━━━ Supplied entries

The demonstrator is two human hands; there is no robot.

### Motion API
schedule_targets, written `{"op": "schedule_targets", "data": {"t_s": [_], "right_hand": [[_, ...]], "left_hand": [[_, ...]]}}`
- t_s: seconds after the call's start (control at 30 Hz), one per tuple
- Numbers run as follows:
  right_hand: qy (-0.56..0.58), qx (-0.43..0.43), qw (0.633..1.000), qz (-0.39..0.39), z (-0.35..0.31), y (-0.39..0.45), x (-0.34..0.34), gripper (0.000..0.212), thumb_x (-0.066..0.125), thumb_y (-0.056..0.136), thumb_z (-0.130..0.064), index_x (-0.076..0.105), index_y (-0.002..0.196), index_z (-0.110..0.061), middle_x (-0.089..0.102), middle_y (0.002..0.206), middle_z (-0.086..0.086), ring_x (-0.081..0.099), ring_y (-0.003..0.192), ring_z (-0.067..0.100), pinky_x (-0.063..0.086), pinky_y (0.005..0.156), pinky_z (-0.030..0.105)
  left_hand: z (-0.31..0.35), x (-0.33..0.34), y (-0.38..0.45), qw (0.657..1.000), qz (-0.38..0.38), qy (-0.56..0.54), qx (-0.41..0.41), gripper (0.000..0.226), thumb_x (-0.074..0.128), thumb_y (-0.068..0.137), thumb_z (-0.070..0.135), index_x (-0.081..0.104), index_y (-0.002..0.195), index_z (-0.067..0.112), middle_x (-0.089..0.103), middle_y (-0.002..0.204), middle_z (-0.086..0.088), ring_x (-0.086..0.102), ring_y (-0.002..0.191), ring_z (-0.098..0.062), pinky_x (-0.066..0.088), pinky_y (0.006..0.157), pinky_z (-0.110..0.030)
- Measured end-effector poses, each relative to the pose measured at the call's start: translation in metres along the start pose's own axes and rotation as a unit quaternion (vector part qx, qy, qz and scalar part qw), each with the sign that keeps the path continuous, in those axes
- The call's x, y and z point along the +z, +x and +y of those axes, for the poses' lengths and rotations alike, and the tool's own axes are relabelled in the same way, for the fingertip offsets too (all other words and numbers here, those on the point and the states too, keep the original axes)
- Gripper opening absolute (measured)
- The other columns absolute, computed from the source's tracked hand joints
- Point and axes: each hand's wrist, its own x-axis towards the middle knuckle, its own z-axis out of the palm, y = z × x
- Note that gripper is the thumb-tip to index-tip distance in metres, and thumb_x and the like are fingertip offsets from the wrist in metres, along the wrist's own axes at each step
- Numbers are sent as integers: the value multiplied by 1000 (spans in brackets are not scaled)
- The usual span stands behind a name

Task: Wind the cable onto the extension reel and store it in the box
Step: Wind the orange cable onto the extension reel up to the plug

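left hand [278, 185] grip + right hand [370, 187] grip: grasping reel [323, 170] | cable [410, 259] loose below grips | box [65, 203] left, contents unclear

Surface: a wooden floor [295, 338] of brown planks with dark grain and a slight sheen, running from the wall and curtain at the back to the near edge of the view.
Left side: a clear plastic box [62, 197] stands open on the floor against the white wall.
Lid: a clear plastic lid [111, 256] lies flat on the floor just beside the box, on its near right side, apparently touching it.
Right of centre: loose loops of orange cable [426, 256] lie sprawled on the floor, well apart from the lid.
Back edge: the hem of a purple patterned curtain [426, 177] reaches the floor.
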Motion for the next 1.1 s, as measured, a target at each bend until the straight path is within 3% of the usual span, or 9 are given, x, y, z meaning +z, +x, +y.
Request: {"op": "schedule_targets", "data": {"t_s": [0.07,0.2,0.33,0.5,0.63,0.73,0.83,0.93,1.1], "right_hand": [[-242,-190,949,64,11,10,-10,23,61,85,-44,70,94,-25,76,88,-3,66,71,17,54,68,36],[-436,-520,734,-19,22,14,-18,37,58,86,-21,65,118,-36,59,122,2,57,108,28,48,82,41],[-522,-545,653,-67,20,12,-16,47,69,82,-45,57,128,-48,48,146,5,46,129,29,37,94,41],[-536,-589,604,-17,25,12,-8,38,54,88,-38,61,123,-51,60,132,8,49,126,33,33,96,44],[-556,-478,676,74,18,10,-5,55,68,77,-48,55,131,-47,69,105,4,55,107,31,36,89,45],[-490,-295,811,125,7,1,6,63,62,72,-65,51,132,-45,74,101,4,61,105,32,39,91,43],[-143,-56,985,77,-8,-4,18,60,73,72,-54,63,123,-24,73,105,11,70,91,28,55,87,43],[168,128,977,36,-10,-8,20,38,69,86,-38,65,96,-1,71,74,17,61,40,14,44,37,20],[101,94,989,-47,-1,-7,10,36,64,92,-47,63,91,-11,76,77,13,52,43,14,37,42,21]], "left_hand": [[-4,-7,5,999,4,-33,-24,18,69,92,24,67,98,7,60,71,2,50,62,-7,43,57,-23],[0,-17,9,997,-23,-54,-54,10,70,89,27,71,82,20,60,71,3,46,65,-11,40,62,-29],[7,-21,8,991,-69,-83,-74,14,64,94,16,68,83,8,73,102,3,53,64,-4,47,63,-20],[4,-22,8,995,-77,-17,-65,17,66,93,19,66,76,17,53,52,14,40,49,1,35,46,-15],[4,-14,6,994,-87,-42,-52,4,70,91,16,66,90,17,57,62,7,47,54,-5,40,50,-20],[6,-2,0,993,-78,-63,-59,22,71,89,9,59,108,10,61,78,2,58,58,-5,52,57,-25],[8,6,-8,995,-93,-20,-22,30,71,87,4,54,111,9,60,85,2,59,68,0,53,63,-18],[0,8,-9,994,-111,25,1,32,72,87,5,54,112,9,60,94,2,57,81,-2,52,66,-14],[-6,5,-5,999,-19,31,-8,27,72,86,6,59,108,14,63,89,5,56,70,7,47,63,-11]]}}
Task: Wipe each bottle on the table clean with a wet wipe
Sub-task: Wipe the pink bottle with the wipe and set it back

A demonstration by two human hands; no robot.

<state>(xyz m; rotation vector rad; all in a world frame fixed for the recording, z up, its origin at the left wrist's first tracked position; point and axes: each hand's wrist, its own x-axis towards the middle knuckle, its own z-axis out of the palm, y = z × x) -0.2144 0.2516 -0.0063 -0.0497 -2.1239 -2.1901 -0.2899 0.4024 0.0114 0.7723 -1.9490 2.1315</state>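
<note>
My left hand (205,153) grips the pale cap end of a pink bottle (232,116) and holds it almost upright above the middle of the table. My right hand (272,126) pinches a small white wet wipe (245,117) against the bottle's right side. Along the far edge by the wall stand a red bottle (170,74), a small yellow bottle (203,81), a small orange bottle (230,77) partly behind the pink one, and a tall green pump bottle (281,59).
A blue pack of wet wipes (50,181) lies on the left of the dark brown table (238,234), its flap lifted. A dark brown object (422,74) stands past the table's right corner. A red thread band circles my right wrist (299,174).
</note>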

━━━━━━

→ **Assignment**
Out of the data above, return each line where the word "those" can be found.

→ **Written response**
- Measured end-effector poses, each relative to the pose measured at the call's start: translation in metres along the start pose's own axes and rotation as a unit quaternion (vector part qx, qy, qz and scalar part qw), each with the sign that keeps the path continuous, in those axes
- The call's x, y and z point along the +z, +x and +y of those axes, for the poses' lengths and rotations alike, and the tool's own axes are relabelled in the same way, for the fingertip offsets too (all other words and numbers here, those on the point and the states too, keep the original axes)

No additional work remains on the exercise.